On the contrary, God promised that if the children of Israel were obedient, He would ensure that the land was well watered, fertile, and fruitful. In other words, obedience would cause the children of Israel to enjoy the benefits of God’s promises. Obedience is equal to love. Love is equal to the revelation of Jesus. The revelation of Jesus ensures God’s people enjoy the benefits of His promises. Without “love,” God fulfills His promises, but those people do not get to enjoy the benefits of such fulfillment. In New Covenant terms, this means that, one must possess faith. When one has faith, one is equipped with the Holy Spirit and sanctified so that one is able to resemble the characteristics of Jesus. As one submits to the transformative work of the Spirit, one is able to “love” as God loves, which facilitates obedience to God’s commands by extension. Then and only then are people able to take advantage of God’s promises. Jesus died for the sins of the world in the same way that God took the children of Israel into the Land. However, only those who resembled His own nature in “love” through faith that was demonstrated by obedience were able to participate in the benefits of God’s work. Disobedience was reflective of unbelief so that, while God fulfilled His promise concerning the land, their corruption would corrupt the land. Much in the same way, when one disobeys God’s commands through unbelief, one is unable to enjoy the benefits of God’s grace even though God fulfilled His promise to offer it to the world.

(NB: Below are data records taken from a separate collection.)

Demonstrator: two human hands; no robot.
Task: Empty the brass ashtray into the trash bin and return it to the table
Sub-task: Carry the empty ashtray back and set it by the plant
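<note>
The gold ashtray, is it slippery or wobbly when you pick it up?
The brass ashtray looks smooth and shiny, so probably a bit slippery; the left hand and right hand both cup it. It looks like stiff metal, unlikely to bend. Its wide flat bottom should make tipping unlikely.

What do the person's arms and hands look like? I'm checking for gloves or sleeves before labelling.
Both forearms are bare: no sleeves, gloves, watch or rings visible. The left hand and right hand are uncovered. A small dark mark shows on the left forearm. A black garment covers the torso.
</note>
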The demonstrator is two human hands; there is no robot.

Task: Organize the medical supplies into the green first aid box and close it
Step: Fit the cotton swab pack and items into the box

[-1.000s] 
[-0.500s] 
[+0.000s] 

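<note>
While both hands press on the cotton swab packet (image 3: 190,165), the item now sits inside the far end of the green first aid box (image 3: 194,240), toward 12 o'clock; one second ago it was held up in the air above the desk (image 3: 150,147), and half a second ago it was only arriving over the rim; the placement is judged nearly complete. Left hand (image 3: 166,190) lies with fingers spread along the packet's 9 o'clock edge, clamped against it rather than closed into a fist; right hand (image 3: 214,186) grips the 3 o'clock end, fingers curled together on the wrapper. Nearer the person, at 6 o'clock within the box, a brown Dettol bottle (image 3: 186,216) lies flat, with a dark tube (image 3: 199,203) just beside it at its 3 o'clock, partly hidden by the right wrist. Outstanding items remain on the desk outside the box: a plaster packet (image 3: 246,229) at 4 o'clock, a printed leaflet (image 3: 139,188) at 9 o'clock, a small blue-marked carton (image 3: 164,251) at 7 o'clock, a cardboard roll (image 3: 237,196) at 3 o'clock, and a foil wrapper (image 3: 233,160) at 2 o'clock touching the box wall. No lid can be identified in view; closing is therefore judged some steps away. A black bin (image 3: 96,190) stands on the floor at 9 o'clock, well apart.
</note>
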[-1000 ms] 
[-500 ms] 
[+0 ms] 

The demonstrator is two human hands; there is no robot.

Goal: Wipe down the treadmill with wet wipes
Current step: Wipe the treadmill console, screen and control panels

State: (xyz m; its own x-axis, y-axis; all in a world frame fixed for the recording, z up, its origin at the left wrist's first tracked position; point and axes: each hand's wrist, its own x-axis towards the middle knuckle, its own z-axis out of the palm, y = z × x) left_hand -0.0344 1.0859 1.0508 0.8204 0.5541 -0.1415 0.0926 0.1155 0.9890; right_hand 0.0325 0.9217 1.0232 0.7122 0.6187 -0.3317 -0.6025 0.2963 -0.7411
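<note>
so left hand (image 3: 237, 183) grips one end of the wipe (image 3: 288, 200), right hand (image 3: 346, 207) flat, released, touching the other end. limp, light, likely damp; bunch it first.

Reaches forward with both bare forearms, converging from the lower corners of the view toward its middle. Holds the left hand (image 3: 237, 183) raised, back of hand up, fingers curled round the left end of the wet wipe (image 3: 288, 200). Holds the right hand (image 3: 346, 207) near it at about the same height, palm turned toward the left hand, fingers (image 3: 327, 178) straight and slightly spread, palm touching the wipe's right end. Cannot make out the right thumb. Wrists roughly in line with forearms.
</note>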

Deuteronomy 11:13-17 explains that deception would serve that the root cause of the Israelites missing out on the benefits of His promises. God told the children of Israel to take heed and “earnestly” seek the Lord through His Word in order that they would not be deceived. The deception that God referred to in this portion of scripture is important. God did not want the people to be deceived into thinking that they could enjoy the benefits of God’s promises while being disobedient to His commands and worshiping false gods in pursuit of their own wicked affections of the flesh. God did not want His people to fall into the trap and lie that it is possible to deny God, reject His Word, and oppose Him in conduct, and still receive the benefits of His promises, dismissing the holiness, righteousness, and justice of God. Deuteronomy 11:13-17 clearly explains that it is impossible to enjoy the benefits of God’s promises while continuing in sin, dismissing the righteousness of God altogether in pursuit of one’s fleshly and carnal desires. Jesus died for the sins of the world and offers forgiveness to anyone that believes in the Bible’s testimony of His identity and work. However, one is only able to receive the benefits of Jesus’ work in faith. One is only able to receive the benefits of forgiveness when one trusts in the provision of God’s Word, obeys it in faith, and love’s God by allowing the Holy Spirit to transform one into the image of Christ. The benefits are freely available to all, but the “land” is only fruitful to those who believe and demonstrate such faith through obedience to God’s Word.
The place of focus of God’s people should be the same place where God focuses. For instances, since God focuses on eternal things, then God’s people that are filled with and governed by God’s Spirit should also have an eternal focus. Since God is focused on His righteousness and holiness (identity outside of sin), then God’s people that are filled with and governed by God’s Spirit should also be focused on God’s righteousness and an identity outside of sin. Since God is focused on salvation through the distribution of the testimony of His Son, then God’s people that are filled with and governed by God’s Spirit should also be focused on salvation through the distribution of the testimony of Jesus Christ.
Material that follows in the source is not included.